Every frame on the WebSocket is plain JSON with a fixed envelope:
{"type": "ipc_call"|"ipc_post"|"ipc_result"|"ipc_error", "cmd": , "cookie": , "err_code": 0, "msg": { ...payload... }}
The full command vocabulary extracted from the binary and verified on the wire:
DirectioncmdPurpose
Server → Clienttunnel_initOpen session, echo public IP
Server → Clientcid_setAssign session identifier
Server → Clientstatus_getPoll device idle/battery/bandwidth
Server → Clientcmd_tun / tunDispatch a scraping job
Server → ClientdnsRequest DNS resolution of a target
Server → ClientconsentRequest consent state
Client → Serverstatus_sendPeriodic heartbeat with device state
Client → Servertun_report / tun_ack / tun_finRelay-job lifecycle responses
Client → Servertunnel_init_declineDecline a session
Client → ServerlogsShip diagnostic logs to server
There’s no message signing, HMAC, client certificate or device attestation. Only the TLS layer and the server’s IP-reputation filter gating which peers actually receive jobs. For readers familiar with commercial malware protocol design: this is substantially less secure than typical C2.

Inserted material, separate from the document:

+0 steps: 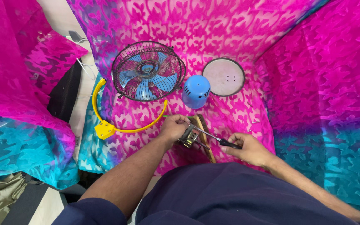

When the SDK considers you “idle”
The config ships an explicit rulebook for when the device is eligible to relay someone else’s traffic:
"idle_metrics": { "ignore_screen_on": true, // relay even with the screen on "ignore_on_call": true, // relay while the user is on a phone call "max_bw_ratio": 1, "min_battery": 0.2, "wifi_on_battery": true, "min_battery_wifi": 0.2, "max_cpu_usage": 70, "max_mem_usage": 90, "mem_screen_off": true, "idle_timeout": 30, "not_idle_timeout": 10 }
The ignore_screen_on and ignore_on_call flags are notable: “idle” does not mean the user is away from the device. It means the device’s CPU, memory, and battery are within the SDK’s thresholds. A user on a phone call, actively reading the screen, is considered idle for relay purposes.